Assignment >>
Unless a line falls after the one with "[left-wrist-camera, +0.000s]", retype it exactly from the records below; leave out all pictures.

──────

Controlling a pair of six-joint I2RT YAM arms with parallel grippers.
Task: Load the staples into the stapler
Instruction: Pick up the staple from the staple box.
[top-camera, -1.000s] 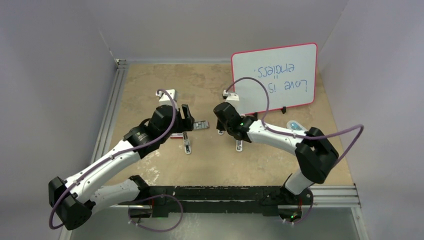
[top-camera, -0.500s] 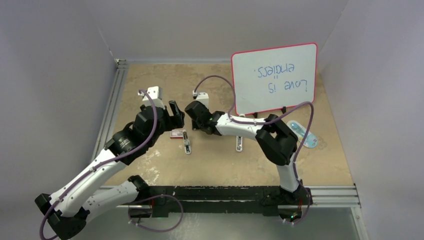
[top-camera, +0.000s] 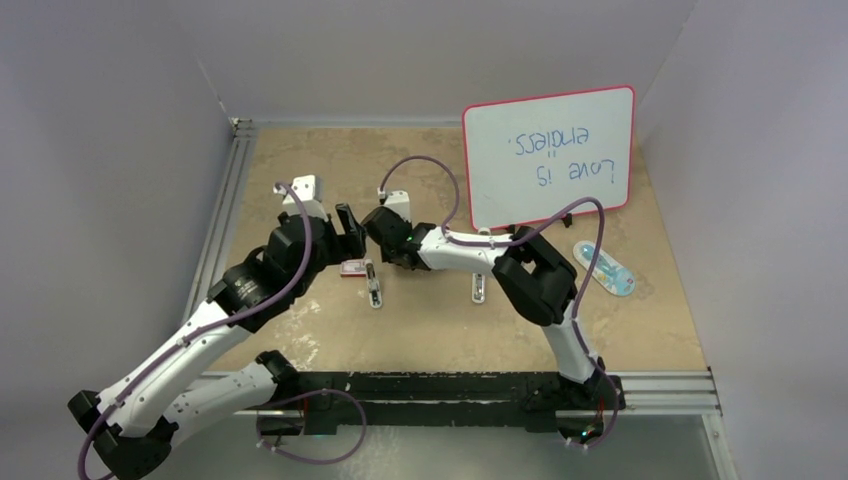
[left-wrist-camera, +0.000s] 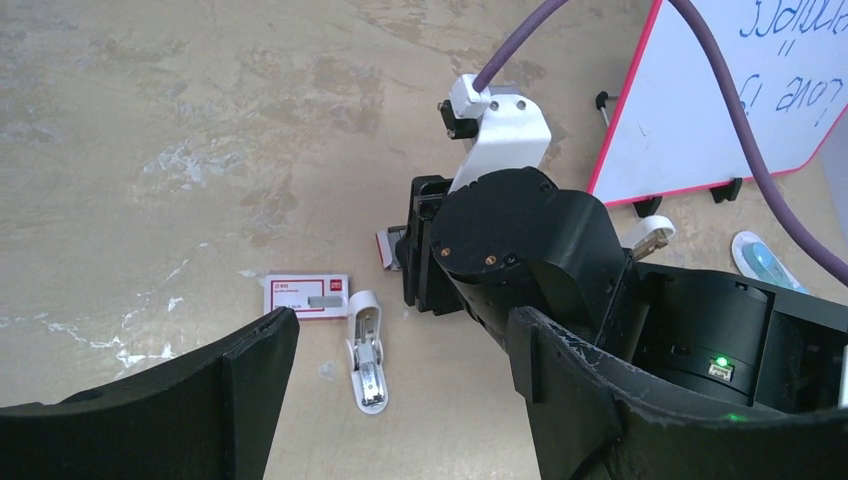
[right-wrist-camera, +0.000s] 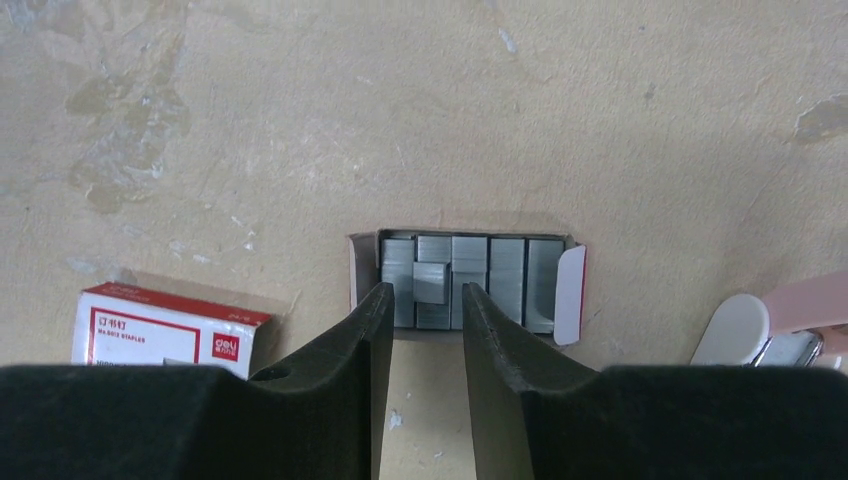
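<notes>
The staples (right-wrist-camera: 505, 275) are grey strips lying side by side in a small open tray (right-wrist-camera: 570, 290); one loose short strip (right-wrist-camera: 432, 282) lies on top of them. My right gripper (right-wrist-camera: 425, 295) is open by a narrow gap, with its fingertips at the tray's near edge on either side of that strip. In the top view the right gripper (top-camera: 383, 243) covers the tray. The white open stapler (left-wrist-camera: 365, 350) lies on the table beside the red-and-white box (left-wrist-camera: 307, 296). My left gripper (left-wrist-camera: 400, 330) is open wide and empty above them, also seen in the top view (top-camera: 347, 232).
A whiteboard (top-camera: 549, 155) stands at the back right. A second white stapler part (top-camera: 479, 288) lies mid-table and a blue oval object (top-camera: 605, 268) to the right. A pink-and-white piece (right-wrist-camera: 790, 320) shows at the right edge of the right wrist view.
My right gripper has swung left across the table and now sits over the staple tray. My left gripper has drawn back to the left, away from the tray.
</notes>
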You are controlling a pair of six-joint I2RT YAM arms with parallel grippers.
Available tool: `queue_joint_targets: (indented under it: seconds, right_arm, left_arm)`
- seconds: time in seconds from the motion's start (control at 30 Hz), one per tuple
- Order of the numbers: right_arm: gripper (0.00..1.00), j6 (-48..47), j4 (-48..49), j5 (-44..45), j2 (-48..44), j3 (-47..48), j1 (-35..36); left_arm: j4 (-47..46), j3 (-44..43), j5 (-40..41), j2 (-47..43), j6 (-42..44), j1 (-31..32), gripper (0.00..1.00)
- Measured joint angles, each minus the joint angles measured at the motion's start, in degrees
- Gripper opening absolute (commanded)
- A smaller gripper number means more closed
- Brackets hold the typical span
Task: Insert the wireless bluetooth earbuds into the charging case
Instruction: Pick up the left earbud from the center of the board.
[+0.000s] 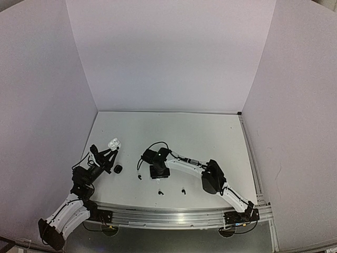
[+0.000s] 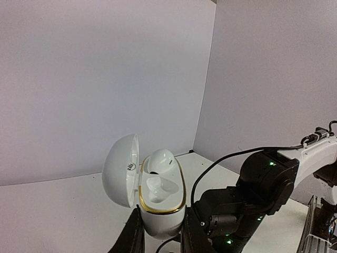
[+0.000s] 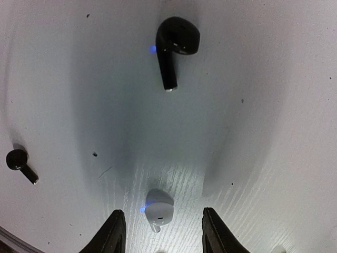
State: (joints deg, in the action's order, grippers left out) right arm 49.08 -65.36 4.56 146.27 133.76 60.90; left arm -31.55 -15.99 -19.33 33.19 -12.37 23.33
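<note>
We see the white table (image 1: 174,132) walled in by white panels (image 1: 168,52). The right arm (image 1: 192,167) reaches left across it, wrist bent down, a cable (image 1: 152,145) looping beside; the left arm (image 1: 68,211) angles up and inward. The left gripper (image 2: 161,224) is clamped on the base of the white charging case (image 2: 160,208), its lid (image 2: 120,169) swung open, one white bud (image 2: 159,159) seated inside. A mark on the lid is too small to read. A black case (image 1: 118,169) lies just beside. The right gripper (image 3: 162,213) stands spread around a white earbud (image 3: 158,207) on the table, touching neither finger; a black earbud (image 3: 176,45) lies beyond, a second black one (image 3: 20,163) off to the side
</note>
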Motion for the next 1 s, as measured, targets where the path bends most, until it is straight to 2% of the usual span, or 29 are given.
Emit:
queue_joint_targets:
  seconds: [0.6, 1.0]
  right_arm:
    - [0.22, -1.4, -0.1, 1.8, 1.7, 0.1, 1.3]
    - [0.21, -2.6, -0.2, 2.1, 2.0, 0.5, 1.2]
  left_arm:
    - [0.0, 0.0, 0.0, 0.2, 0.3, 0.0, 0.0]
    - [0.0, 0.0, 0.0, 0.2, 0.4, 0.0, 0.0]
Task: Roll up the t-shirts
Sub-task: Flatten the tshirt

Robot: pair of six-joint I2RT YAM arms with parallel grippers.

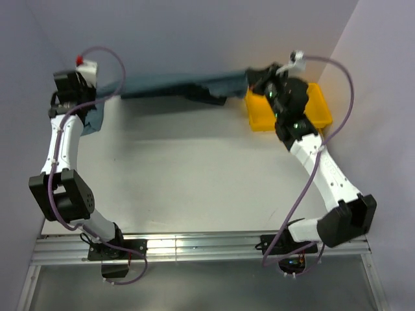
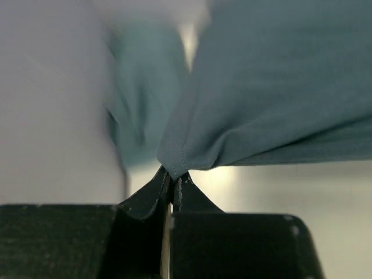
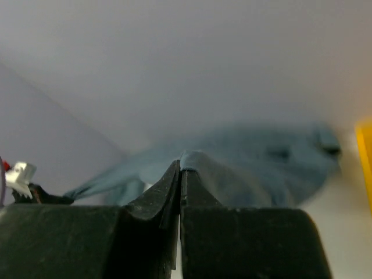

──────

Response to this task >>
Controlling a pair of six-joint I2RT YAM arms with parallel grippers.
Task: Load the staples into the stapler
Instruction: Pick up the staple from the staple box.
[top-camera, -1.000s] 
[top-camera, -0.500s] 
[top-camera, +0.000s] 
[left-wrist-camera, +0.000s] 

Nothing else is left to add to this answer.